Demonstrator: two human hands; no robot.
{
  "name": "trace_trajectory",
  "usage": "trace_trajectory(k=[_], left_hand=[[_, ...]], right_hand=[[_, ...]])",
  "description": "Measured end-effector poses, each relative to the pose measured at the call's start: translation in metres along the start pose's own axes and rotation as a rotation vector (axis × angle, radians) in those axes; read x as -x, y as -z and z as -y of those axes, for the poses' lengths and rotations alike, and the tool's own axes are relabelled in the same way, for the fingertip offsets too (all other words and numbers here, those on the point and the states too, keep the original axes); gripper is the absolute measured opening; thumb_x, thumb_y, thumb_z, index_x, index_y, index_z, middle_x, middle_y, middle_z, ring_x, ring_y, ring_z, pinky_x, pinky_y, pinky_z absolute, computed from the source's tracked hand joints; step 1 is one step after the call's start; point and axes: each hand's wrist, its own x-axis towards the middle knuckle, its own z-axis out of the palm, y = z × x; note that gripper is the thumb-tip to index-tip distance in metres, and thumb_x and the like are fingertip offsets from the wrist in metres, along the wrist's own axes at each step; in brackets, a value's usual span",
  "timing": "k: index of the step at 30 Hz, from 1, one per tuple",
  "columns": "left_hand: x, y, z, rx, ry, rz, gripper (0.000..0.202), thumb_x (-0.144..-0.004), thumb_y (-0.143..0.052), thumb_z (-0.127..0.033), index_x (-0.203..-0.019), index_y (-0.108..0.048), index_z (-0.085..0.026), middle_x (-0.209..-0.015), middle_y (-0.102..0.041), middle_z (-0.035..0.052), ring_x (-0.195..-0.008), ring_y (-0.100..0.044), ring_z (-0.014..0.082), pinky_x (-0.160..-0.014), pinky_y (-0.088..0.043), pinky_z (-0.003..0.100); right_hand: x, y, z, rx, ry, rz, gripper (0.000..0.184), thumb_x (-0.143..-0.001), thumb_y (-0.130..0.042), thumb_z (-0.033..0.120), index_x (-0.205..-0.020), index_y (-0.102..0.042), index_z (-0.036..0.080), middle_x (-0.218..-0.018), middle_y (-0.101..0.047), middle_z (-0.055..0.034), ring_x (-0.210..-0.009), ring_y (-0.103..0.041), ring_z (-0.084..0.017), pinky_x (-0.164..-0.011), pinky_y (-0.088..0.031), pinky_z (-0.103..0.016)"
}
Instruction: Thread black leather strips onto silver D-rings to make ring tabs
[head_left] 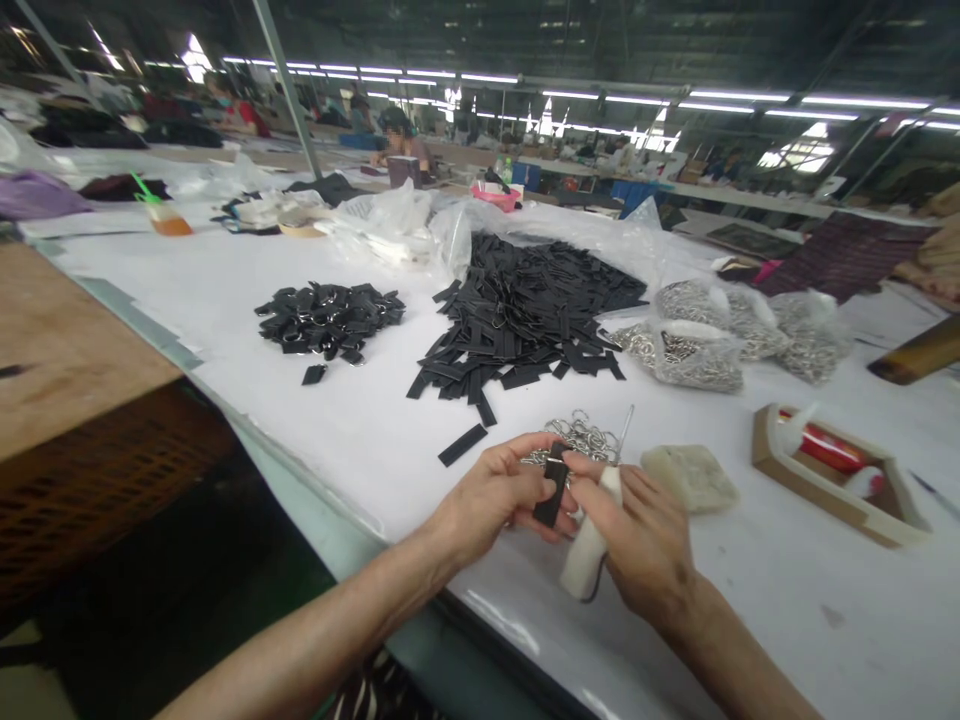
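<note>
My left hand [487, 495] pinches a folded black leatherette strip [553, 492] between thumb and fingers, with its lower end showing below them. My right hand [646, 540] grips a white-wrapped handle [587, 548] with a thin metal spike [623, 435] rising from it, close against the strip. Just behind my hands lies a loose heap of metal rings [577, 438], partly hidden by them. A pale rough sponge block [690, 478] sits to the right of my right hand. A single black strip [463, 444] lies on the white table cover [360, 420] beyond my left hand.
Two heaps of black strips [327, 318] [517, 320] and clear bags of metal rings [694, 340] lie ahead. A cardboard tray [825, 475] holds glue tubes at right. A wooden board [67, 350] is at left. Co-workers sit at far tables.
</note>
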Motion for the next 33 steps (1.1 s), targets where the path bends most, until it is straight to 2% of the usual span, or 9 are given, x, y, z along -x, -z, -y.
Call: trace_trajectory(k=[4, 7, 13, 17, 20, 23, 26, 30, 33], left_hand=[[0.0, 0.0, 0.002, 0.079, 0.014, -0.048, 0.038, -0.067, -0.062, -0.01, -0.104, -0.054, -0.015, -0.065, -0.067, 0.0021, -0.058, -0.064, 0.0157, -0.06, -0.053, 0.03], [-0.001, -0.001, 0.0, 0.08, 0.021, -0.078, 0.028, -0.068, -0.064, -0.013, -0.095, -0.061, -0.011, -0.074, -0.069, 0.0069, -0.065, -0.065, 0.017, -0.066, -0.052, 0.03], [-0.003, -0.002, -0.008, 0.151, -0.032, -0.179, 0.015, -0.07, -0.063, -0.01, -0.084, -0.065, -0.011, -0.075, -0.07, 0.0074, -0.061, -0.063, 0.0134, -0.061, -0.049, 0.023], [-0.001, -0.005, -0.005, 0.24, -0.024, -0.169, 0.015, -0.068, -0.062, -0.006, -0.082, -0.066, -0.01, -0.075, -0.07, 0.0069, -0.059, -0.062, 0.0104, -0.063, -0.047, 0.02], [-0.001, -0.007, -0.002, 0.278, 0.029, -0.169, 0.017, -0.068, -0.061, -0.005, -0.084, -0.065, -0.01, -0.076, -0.069, 0.0075, -0.059, -0.061, 0.0112, -0.063, -0.047, 0.021], [-0.001, -0.008, -0.001, 0.319, 0.085, -0.178, 0.018, -0.067, -0.058, -0.003, -0.083, -0.063, -0.01, -0.076, -0.069, 0.0077, -0.062, -0.063, 0.0137, -0.067, -0.049, 0.024], [-0.002, -0.007, -0.003, 0.342, 0.14, -0.154, 0.01, -0.074, -0.057, -0.013, -0.08, -0.063, -0.008, -0.074, -0.069, 0.0094, -0.065, -0.065, 0.0171, -0.068, -0.052, 0.029], [-0.005, -0.008, -0.001, 0.25, 0.086, -0.214, 0.005, -0.071, -0.064, -0.013, -0.07, -0.06, -0.011, -0.064, -0.067, 0.005, -0.055, -0.064, 0.0168, -0.058, -0.054, 0.029], [-0.005, -0.012, 0.004, 0.137, 0.003, -0.251, 0.011, -0.069, -0.067, -0.015, -0.068, -0.057, -0.012, -0.059, -0.065, 0.0025, -0.049, -0.062, 0.0153, -0.054, -0.052, 0.027]], right_hand=[[0.006, -0.004, -0.001, -0.322, -0.261, -0.022, 0.013, -0.091, -0.043, 0.017, -0.094, -0.056, 0.018, -0.091, -0.066, -0.0076, -0.073, -0.061, -0.019, -0.061, -0.047, -0.031], [0.008, -0.004, -0.001, -0.452, -0.394, -0.04, 0.017, -0.089, -0.046, 0.015, -0.103, -0.054, 0.02, -0.095, -0.065, -0.0065, -0.079, -0.06, -0.019, -0.067, -0.049, -0.033], [0.0, -0.001, 0.004, -0.27, -0.046, 0.029, 0.019, -0.086, -0.041, 0.006, -0.088, -0.056, 0.017, -0.102, -0.064, -0.0108, -0.091, -0.057, -0.025, -0.07, -0.048, -0.038], [-0.004, -0.005, 0.008, -0.115, 0.018, 0.057, 0.026, -0.085, -0.037, 0.004, -0.076, -0.058, 0.017, -0.097, -0.065, -0.0103, -0.088, -0.058, -0.024, -0.07, -0.049, -0.037], [-0.004, -0.005, 0.007, -0.104, -0.001, 0.015, 0.025, -0.086, -0.039, 0.005, -0.075, -0.058, 0.018, -0.09, -0.066, -0.0089, -0.085, -0.058, -0.022, -0.07, -0.049, -0.035], [0.0, -0.003, 0.005, -0.282, -0.081, -0.011, 0.019, -0.086, -0.041, 0.006, -0.085, -0.056, 0.018, -0.089, -0.065, -0.0086, -0.083, -0.057, -0.021, -0.068, -0.051, -0.032], [0.002, -0.001, 0.006, -0.403, -0.169, -0.002, 0.018, -0.085, -0.043, 0.006, -0.088, -0.054, 0.019, -0.09, -0.064, -0.008, -0.081, -0.058, -0.02, -0.064, -0.05, -0.031], [0.003, 0.0, 0.008, -0.447, -0.303, 0.057, 0.016, -0.086, -0.044, 0.012, -0.092, -0.056, 0.021, -0.088, -0.065, -0.0049, -0.076, -0.06, -0.02, -0.063, -0.05, -0.031], [0.005, -0.002, 0.009, -0.471, -0.397, 0.02, 0.012, -0.086, -0.049, 0.017, -0.095, -0.056, 0.022, -0.087, -0.064, -0.0035, -0.075, -0.059, -0.02, -0.062, -0.048, -0.031]])
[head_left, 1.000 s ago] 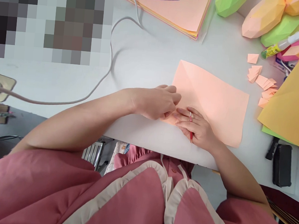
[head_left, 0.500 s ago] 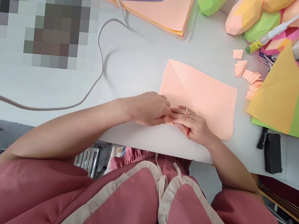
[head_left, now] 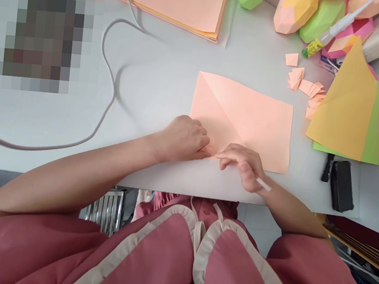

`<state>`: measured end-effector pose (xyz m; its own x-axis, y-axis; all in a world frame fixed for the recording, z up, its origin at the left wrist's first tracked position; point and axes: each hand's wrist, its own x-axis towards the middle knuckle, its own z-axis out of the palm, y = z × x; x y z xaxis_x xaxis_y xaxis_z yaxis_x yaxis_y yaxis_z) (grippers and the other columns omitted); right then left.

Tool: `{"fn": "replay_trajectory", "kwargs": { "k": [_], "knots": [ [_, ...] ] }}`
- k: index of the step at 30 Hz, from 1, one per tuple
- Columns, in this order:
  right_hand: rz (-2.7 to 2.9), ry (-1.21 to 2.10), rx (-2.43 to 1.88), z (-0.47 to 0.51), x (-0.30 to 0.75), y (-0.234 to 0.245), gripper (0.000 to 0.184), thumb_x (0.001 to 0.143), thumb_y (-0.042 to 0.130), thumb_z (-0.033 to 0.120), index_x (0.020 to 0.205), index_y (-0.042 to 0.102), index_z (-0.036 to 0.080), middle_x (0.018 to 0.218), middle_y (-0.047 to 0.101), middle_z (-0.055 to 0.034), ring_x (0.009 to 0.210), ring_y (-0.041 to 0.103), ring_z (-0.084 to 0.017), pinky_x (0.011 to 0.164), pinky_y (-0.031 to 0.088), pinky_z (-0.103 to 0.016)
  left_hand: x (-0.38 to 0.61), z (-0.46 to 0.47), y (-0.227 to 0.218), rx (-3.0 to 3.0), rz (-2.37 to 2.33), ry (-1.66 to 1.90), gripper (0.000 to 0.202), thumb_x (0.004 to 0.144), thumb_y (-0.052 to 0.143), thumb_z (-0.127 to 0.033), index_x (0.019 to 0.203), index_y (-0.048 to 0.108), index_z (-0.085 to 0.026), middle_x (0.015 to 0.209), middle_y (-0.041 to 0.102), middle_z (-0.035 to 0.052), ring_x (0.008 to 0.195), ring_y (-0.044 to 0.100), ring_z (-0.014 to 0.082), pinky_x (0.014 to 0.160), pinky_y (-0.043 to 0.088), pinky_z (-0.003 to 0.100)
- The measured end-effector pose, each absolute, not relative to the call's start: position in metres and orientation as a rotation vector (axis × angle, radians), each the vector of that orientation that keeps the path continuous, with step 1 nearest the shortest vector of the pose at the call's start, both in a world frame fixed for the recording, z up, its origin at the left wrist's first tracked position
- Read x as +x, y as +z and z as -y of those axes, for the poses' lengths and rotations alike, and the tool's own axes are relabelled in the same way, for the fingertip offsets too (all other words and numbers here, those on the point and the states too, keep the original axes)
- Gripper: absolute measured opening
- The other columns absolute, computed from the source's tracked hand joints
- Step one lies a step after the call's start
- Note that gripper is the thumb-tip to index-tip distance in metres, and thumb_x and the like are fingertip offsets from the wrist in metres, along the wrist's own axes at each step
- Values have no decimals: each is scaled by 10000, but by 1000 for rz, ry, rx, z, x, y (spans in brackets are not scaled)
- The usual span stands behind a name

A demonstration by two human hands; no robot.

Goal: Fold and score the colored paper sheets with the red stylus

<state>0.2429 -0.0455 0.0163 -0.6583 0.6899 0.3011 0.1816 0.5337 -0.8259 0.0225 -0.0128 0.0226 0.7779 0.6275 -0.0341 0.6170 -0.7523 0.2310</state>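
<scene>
A peach paper sheet (head_left: 248,116) lies flat on the white table (head_left: 168,78), with a diagonal crease running from its far left corner. My left hand (head_left: 185,137) rests at the sheet's near left corner, fingers closed and pinching the paper's edge there. Right beside it, my right hand (head_left: 243,164) is lifted slightly over the near edge of the sheet. Its fingers are curled round a thin pen-like stick (head_left: 262,184) that pokes out towards my wrist. The fingertips of both hands almost meet at the corner.
A stack of coloured sheets (head_left: 188,9) lies at the far edge, and a grey cable (head_left: 110,86) loops at left. To the right are peach scraps (head_left: 302,85), yellow and green folded sheets (head_left: 348,111), a glue bottle (head_left: 332,30), paper models (head_left: 297,10) and a black case (head_left: 340,184).
My right hand has lifted off the sheet and drawn back towards me, fingers curling. The left hand stays at the corner. The view has shifted, so everything sits further left.
</scene>
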Motion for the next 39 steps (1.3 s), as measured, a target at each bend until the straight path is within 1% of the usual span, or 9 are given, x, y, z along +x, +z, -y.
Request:
{"fn": "replay_trajectory", "kwargs": {
  "k": [2,4,6,8,10,13,20,31,39],
  "knots": [
    [2098,1208,-790,52,242,19,484,1021,183,390,1139,604,183,756,610,-28,639,589,-128,581,524,-290,23,13,23,2733,-979,55,384,887,465,-352,551,529,-176,546,592,51,548,506,169,452,178,282],
    [2092,1238,-849,55,240,21,378,1011,279,330,1083,617,177,763,597,-25,652,582,-122,587,512,-278,24,13,23,2732,-984,50,376,877,478,-357,550,533,-180,546,589,52,552,508,177,452,172,288],
    [2083,1196,-881,55,238,22,242,971,403,255,952,634,185,702,589,-9,652,579,-124,602,504,-275,24,13,23,2733,-986,48,371,873,474,-346,547,534,-182,545,586,53,556,510,182,452,168,291],
    [2073,1149,-942,55,235,22,150,919,490,205,847,621,197,675,602,-1,625,571,-119,571,484,-260,25,13,23,2732,-984,46,379,880,460,-350,547,534,-184,537,579,52,546,501,181,450,172,293],
    [2078,1092,-1007,55,234,21,96,869,547,166,800,602,206,693,626,2,595,559,-107,521,451,-241,24,13,23,2733,-985,56,391,886,451,-362,547,533,-185,527,570,51,528,483,176,448,179,294],
    [2092,1032,-1070,57,233,19,114,825,572,118,757,575,208,713,642,9,568,543,-91,492,418,-225,24,14,23,2740,-983,93,391,886,459,-366,549,529,-182,529,565,50,524,472,171,449,179,292],
    [2147,964,-1045,58,230,16,175,792,545,68,699,501,210,663,601,27,589,561,-88,521,423,-212,23,14,19,2769,-980,115,382,870,495,-363,540,503,-169,512,535,31,521,467,156,451,162,277],
    [2128,1013,-1045,57,230,15,174,786,536,70,696,486,210,673,583,20,575,523,-81,512,389,-211,23,14,17,2792,-965,168,397,861,520,-381,527,487,-167,502,512,18,513,467,150,450,140,265],
    [2129,1022,-999,56,230,13,179,769,536,52,704,482,209,679,577,23,590,532,-84,514,395,-209,22,14,15,2786,-959,190,399,857,513,-381,522,479,-167,490,486,15,505,455,142,454,130,264]
  ]
}}
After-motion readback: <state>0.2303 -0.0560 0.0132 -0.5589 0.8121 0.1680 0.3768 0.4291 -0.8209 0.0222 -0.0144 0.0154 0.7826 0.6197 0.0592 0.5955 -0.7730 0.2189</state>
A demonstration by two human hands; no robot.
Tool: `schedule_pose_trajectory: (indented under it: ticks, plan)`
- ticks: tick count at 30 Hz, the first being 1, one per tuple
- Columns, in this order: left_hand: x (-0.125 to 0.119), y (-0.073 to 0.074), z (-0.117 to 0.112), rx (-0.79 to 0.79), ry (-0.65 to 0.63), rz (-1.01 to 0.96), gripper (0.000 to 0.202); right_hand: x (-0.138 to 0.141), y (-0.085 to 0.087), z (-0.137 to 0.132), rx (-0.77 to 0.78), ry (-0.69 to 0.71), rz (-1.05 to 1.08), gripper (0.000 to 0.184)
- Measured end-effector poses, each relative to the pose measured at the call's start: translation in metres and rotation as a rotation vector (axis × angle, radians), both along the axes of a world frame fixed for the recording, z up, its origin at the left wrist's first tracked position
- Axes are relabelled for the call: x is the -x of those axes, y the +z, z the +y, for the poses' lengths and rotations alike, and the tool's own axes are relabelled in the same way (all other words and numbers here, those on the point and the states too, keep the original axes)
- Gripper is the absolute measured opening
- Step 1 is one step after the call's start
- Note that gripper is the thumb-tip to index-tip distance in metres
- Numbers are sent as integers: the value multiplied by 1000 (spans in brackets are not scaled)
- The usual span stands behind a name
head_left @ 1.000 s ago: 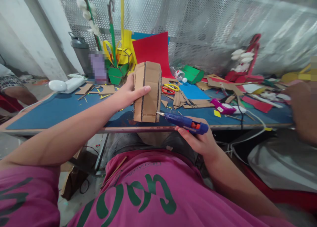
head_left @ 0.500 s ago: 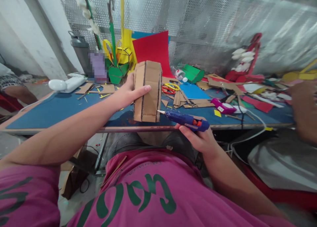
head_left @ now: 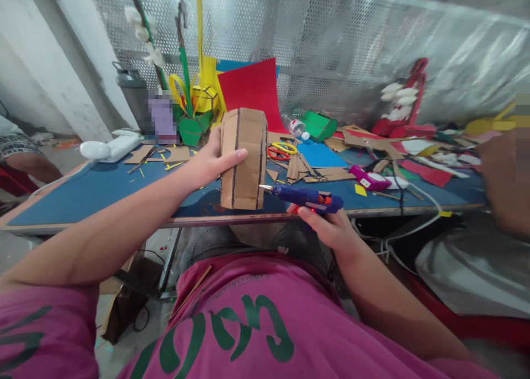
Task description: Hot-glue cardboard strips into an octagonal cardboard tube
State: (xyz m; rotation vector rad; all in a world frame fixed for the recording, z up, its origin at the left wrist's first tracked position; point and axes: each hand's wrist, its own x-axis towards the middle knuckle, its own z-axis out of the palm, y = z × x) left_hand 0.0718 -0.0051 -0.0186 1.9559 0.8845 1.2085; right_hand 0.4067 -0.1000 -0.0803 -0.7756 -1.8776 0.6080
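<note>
A many-sided cardboard box [head_left: 247,169] with dark seams stands over the front of the blue table, gripped by my left hand [head_left: 219,155]. My left thumb lies across its near face; the other fingers are hidden behind it. In my right hand [head_left: 327,222] is a blue hot glue gun [head_left: 306,196], pointing left. Its metal nozzle is at the right seam of the box, near the lower end; whether it touches I cannot tell. A red light shows by the gun's trigger.
Red-and-yellow scissors [head_left: 284,149], cardboard scraps [head_left: 298,166] and a purple-and-white tool [head_left: 370,179] lie behind the gun. A plastic bottle [head_left: 297,127] rests by a green paper piece [head_left: 318,125]. A white lamp-like device [head_left: 111,149] is left. Another person's arm [head_left: 503,175] is at right.
The view has shifted slightly, so the box and table sit a little lower. Both hands keep their holds, and the nozzle stays by the lower right seam. A red glow now shows under the gun.
</note>
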Motion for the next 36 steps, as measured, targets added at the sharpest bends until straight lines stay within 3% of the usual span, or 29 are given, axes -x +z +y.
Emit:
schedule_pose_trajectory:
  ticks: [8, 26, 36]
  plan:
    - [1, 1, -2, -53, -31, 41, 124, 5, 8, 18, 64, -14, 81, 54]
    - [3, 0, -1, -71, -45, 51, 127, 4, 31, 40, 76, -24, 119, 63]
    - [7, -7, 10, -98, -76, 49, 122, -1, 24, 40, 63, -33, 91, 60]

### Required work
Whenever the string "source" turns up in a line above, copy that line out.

### Response area
  "description": "Measured end-effector poses, each relative to the pose measured at the call's start: translation in metres along the start pose's own axes and rotation as a rotation vector (axis × angle, radians) in those axes; read x as -x, y as -z and z as -y of those axes, for the poses' lengths and rotations alike, and the tool's own axes are relabelled in the same way, for the fingertip offsets too (all other words and numbers here, those on the point and the states too, keep the original axes); gripper is the absolute measured opening; thumb_x, thumb_y, thumb_z, index_x, index_y, index_z, middle_x, middle_y, middle_z, ring_x, ring_y, ring_z, pinky_x, pinky_y, pinky_z absolute, computed from the source's tracked hand joints; step 1 is one step after the call's start; point and axes: each hand's wrist, its own x-axis towards the middle knuckle, its own z-axis out of the palm, y = z × x; note that gripper is the thumb-tip to index-tip distance in metres, and thumb_x and the like are fingertip offsets from the wrist in metres, along the wrist's own axes at each step; in brackets, a value's usual span",
- The other columns absolute, computed from the source's tracked hand joints

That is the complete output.